PAI-1 activity was measured by chromogenic assay (Spectrolyse, Biopool) and TPA antigen by enzyme-linked immunosorbent assay (Imulyse, Biopool). Plasma FVII:C was assayed with an ACL 3000 plus (Instrumentation Laboratory), with factor VII–deficient plasma and rabbit thromboplastin (Instrumentation Laboratory) as reagents. FVII:C was expressed as a percentage of activity given by calibration plasma. Fibrinogen was measured by the Clauss method,¹⁰ vWF by an enzyme-linked immunosorbent assay (Dako), and plasma insulin levels by a radioimmunoassay kit (Medgenix). Interassay and intra-assay coefficients of variation were 10.5% and 7.0%, respectively, for TPA antigen, 8% and 5% for PAI-1 activity, 2.0% and 2.5% for fibrinogen, 4.7% and 2.8% for vWF, and 10.5% and 8.4% for the insulin assay. Measurements of plasma glucose (by a glucose oxidase method), cholesterol, and triglyceride were made with a Hitachi 747 autoanalyzer (Boehringer Mannheim). HbA_1C was measured by a Glycomat autoanalyzer (Ciba Corning), with a reference range of 4.5% to 6.5%.
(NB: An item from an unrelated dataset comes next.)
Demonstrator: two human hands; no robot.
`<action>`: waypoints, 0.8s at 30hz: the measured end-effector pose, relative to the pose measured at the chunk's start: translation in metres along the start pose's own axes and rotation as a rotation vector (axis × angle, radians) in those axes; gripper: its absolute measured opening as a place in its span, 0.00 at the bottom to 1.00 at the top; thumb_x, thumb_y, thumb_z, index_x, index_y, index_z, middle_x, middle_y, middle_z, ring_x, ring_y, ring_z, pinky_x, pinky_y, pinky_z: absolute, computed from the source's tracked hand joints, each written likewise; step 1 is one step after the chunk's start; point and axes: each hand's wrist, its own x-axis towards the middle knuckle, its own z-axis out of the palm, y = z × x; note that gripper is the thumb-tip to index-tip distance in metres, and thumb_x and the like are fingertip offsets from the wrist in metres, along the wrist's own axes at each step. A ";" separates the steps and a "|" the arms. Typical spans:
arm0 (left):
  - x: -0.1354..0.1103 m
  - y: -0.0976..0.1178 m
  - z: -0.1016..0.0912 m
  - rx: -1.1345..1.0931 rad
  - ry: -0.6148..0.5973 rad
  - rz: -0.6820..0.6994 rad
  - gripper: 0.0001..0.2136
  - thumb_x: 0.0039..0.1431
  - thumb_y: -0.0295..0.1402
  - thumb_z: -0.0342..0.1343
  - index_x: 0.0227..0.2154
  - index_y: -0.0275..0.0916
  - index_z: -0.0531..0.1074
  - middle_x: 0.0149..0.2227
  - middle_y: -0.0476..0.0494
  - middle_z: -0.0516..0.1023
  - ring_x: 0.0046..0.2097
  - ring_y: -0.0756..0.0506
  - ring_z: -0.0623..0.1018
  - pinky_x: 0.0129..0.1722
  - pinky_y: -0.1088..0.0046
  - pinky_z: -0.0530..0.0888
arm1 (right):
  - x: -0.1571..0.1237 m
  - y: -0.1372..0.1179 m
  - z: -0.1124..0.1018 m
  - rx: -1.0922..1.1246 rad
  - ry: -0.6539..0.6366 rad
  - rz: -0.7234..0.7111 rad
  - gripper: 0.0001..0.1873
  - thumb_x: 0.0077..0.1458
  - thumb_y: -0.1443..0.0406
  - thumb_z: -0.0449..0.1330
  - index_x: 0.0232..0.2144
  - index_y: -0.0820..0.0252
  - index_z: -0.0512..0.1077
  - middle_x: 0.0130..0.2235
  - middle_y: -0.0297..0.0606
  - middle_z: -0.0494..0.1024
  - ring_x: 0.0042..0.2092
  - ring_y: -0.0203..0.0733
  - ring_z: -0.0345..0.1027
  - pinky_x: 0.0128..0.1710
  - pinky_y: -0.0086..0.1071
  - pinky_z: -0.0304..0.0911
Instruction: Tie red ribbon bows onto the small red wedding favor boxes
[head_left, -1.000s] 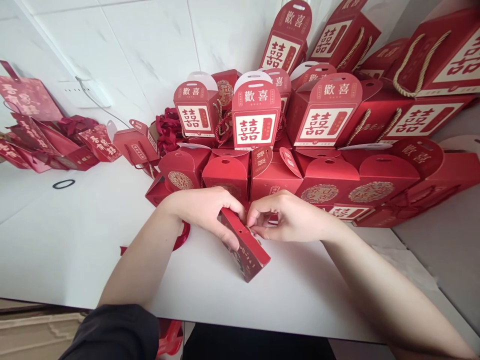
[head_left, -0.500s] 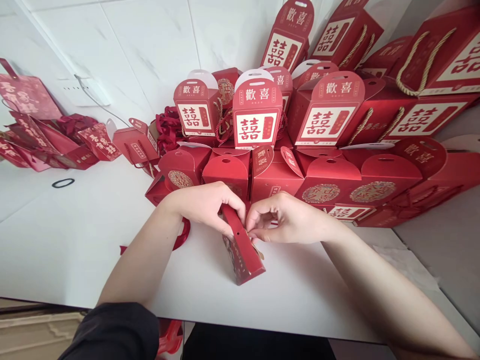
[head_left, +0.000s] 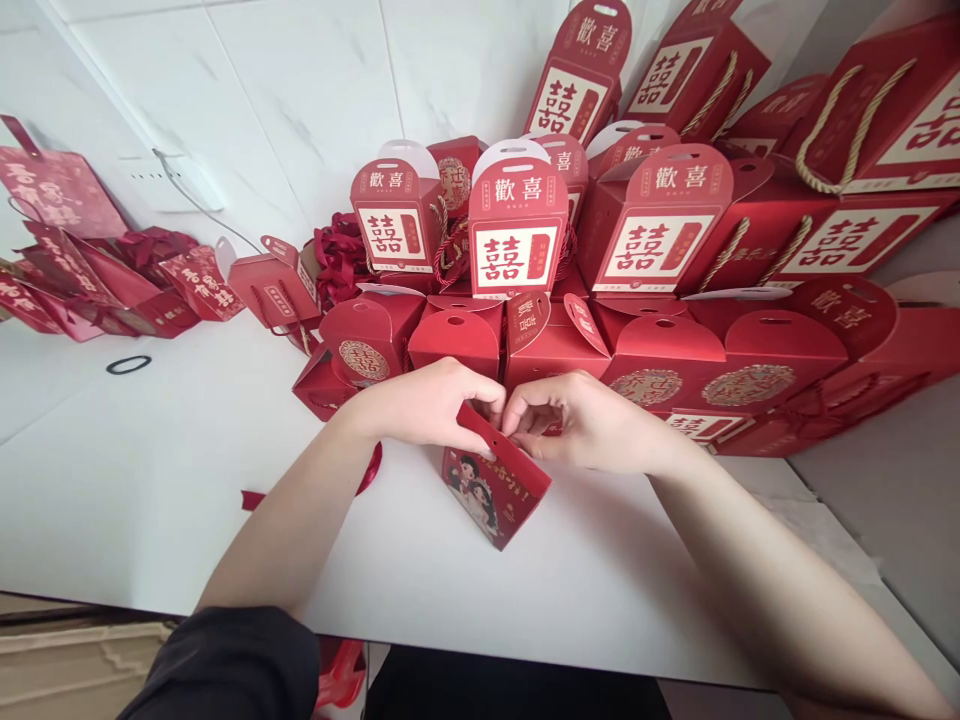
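Left hand [head_left: 431, 400] pinches the box [head_left: 495, 495], tilted over the surface [head_left: 600, 580]; right hand [head_left: 589, 425] curls at its top edge, hold unclear. Box could crease if squeezed hard, or slip if left loosens.

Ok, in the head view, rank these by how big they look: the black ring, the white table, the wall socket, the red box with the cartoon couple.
1. White table
2. Red box, helped by being nearer than the socket
3. Wall socket
4. Black ring
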 end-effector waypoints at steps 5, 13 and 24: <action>0.002 -0.005 -0.001 -0.095 -0.049 -0.003 0.09 0.48 0.36 0.66 0.31 0.38 0.76 0.32 0.52 0.79 0.33 0.51 0.75 0.32 0.78 0.66 | -0.001 -0.001 -0.002 -0.044 -0.017 -0.019 0.08 0.53 0.72 0.60 0.36 0.59 0.75 0.35 0.33 0.80 0.34 0.36 0.74 0.35 0.28 0.69; 0.004 -0.025 -0.006 -0.310 -0.295 0.080 0.12 0.55 0.37 0.63 0.40 0.38 0.73 0.42 0.46 0.79 0.40 0.48 0.78 0.39 0.76 0.71 | -0.001 -0.002 -0.003 -0.058 -0.054 -0.052 0.07 0.55 0.71 0.60 0.35 0.59 0.76 0.35 0.32 0.80 0.33 0.34 0.74 0.34 0.27 0.68; -0.001 -0.015 -0.008 -0.159 -0.220 0.084 0.08 0.55 0.34 0.62 0.37 0.38 0.73 0.37 0.49 0.79 0.35 0.51 0.76 0.35 0.78 0.68 | -0.002 -0.004 -0.002 -0.068 -0.021 -0.073 0.07 0.55 0.72 0.60 0.35 0.60 0.76 0.34 0.32 0.80 0.33 0.34 0.74 0.35 0.27 0.68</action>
As circulating levels of FVII:C show a strong association with genotype at a coding (Arg-Gln) polymorphism in the eighth exon of the factor VII gene,¹¹ genotype at this polymorphism was determined by polymerase chain reaction amplification of genomic DNA and Msp I restriction as described by Green et al.¹¹

In view of the frequent use of antihypertensive agents, hypertension was defined as being present if the mean blood pressure was greater than 160 mm Hg systolic or 90 mm Hg diastolic or the subject was previously diagnosed as hypertensive and was receiving antihypertensive therapy. Those subjects receiving antihypertensive medication for other indications such as ischemic heart disease could not be classified on this basis. An estimate of the prevalence of symptomatic coronary artery disease in each sex group was determined from a clinical history of angina, myocardial infarction, or coronary revascularization and case-note review.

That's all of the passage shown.